**WORK REQUEST:**
From the first line to the last, return the data exactly as it stands.

**DATA EXTRACT:**
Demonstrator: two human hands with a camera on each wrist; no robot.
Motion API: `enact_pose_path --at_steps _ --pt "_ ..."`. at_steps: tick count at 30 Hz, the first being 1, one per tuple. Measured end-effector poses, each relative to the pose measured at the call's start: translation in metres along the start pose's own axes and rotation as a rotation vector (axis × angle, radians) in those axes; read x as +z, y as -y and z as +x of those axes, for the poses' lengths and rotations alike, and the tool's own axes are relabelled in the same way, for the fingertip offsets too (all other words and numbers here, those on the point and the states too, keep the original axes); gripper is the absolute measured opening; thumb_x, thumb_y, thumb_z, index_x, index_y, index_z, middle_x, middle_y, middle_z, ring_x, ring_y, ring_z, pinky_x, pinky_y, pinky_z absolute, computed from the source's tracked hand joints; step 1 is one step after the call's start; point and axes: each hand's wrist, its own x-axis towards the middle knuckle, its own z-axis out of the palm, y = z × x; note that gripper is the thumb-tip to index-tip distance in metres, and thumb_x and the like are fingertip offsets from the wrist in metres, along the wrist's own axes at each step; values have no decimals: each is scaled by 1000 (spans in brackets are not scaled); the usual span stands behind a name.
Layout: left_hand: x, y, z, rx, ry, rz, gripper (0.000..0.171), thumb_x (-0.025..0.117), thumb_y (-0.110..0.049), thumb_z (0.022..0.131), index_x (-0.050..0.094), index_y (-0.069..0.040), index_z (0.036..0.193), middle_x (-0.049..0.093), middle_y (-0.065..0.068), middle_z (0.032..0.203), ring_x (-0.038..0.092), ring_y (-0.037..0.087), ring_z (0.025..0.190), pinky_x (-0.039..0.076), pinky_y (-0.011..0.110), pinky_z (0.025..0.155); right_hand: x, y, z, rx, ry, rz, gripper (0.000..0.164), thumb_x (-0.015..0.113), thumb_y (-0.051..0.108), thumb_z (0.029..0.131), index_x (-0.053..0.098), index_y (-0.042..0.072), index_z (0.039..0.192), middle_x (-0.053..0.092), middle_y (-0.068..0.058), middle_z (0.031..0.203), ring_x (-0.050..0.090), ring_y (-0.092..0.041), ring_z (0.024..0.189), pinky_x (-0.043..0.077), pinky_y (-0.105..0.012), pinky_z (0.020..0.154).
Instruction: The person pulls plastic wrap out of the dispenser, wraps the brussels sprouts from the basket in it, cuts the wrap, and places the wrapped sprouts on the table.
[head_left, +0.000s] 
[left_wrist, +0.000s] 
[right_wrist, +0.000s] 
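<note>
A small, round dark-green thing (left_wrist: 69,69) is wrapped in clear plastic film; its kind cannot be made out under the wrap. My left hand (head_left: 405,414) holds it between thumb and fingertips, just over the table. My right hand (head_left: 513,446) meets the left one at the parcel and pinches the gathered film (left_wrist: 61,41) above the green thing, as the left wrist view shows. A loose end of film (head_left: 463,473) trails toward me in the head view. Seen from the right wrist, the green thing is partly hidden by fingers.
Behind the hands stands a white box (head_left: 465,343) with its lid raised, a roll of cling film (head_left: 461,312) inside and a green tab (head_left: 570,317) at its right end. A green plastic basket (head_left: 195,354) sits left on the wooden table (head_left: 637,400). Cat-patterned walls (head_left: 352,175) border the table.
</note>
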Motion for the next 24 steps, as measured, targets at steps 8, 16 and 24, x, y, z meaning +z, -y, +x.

**SOLUTION:**
Demonstrator: two human hands with a camera on each wrist; no robot.
Motion API: `enact_pose_path --at_steps _ --pt "_ ..."`. at_steps: tick count at 30 Hz, the first being 1, one per tuple. Measured end-effector poses, each relative to the pose measured at the call's start: translation in metres along the start pose's own axes and rotation as a rotation vector (axis × angle, radians) in those axes; read x as +z, y as -y and z as +x of those axes, for the poses' lengths and rotations alike, and the tool's own axes are relabelled in the same way, for the fingertip offsets too (all other words and numbers here, those on the point and the states too, keep the original axes); gripper is the absolute measured opening; thumb_x, thumb_y, thumb_z, index_x, index_y, index_z, middle_x, middle_y, middle_z, ring_x, ring_y, ring_z, pinky_x, pinky_y, pinky_z absolute, computed from the source's tracked hand joints; step 1 is one step after the call's start; point and axes: each hand's wrist, its own x-axis towards the middle knuckle, its own z-axis out of the palm, y = z × x; note that gripper is the thumb-tip to index-tip distance in metres, and thumb_x and the like are fingertip offsets from the wrist in metres, along the wrist's own axes at each step; values have no decimals: each is scaled by 1000 (spans in brackets are not scaled); the usual span stands behind a name.
Layout: left_hand: x, y, z, rx, ry, rz, gripper (0.000..0.171), thumb_x (-0.025..0.117), thumb_y (-0.110..0.049), thumb_z (0.022..0.131), index_x (-0.050..0.094), index_y (-0.069..0.040), index_z (0.036..0.193), middle_x (-0.049..0.093), middle_y (-0.065..0.068), middle_z (0.032..0.203), ring_x (-0.038..0.092), ring_y (-0.037..0.087), ring_z (0.025..0.190), pinky_x (-0.039..0.076), pinky_y (-0.011..0.110), pinky_z (0.025..0.155); right_hand: x, y, z, rx, ry, rz, gripper (0.000..0.164), thumb_x (-0.015..0.113), thumb_y (-0.051..0.108), thumb_z (0.029..0.131), index_x (-0.053..0.098), index_y (-0.042..0.072), index_z (0.039..0.192), middle_x (-0.053..0.092), middle_y (-0.068..0.058), middle_z (0.031..0.203), ring_x (-0.050..0.090), ring_y (-0.092..0.041), ring_z (0.024..0.189), pinky_x (-0.043..0.077), pinky_y (-0.105..0.012), pinky_z (0.020..0.154).
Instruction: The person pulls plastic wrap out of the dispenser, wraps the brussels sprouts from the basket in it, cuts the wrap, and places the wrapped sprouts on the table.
[head_left, +0.000s] 
[left_wrist, +0.000s] 
[right_wrist, +0.000s] 
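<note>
A small, round dark-green thing (left_wrist: 69,69) is wrapped in clear plastic film; its kind cannot be made out under the wrap. My left hand (head_left: 405,414) holds it between thumb and fingertips, just over the table. My right hand (head_left: 513,446) meets the left one at the parcel and pinches the gathered film (left_wrist: 61,41) above the green thing, as the left wrist view shows. A loose end of film (head_left: 463,473) trails toward me in the head view. Seen from the right wrist, the green thing is partly hidden by fingers.
Behind the hands stands a white box (head_left: 465,343) with its lid raised, a roll of cling film (head_left: 461,312) inside and a green tab (head_left: 570,317) at its right end. A green plastic basket (head_left: 195,354) sits left on the wooden table (head_left: 637,400). Cat-patterned walls (head_left: 352,175) border the table.
</note>
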Motion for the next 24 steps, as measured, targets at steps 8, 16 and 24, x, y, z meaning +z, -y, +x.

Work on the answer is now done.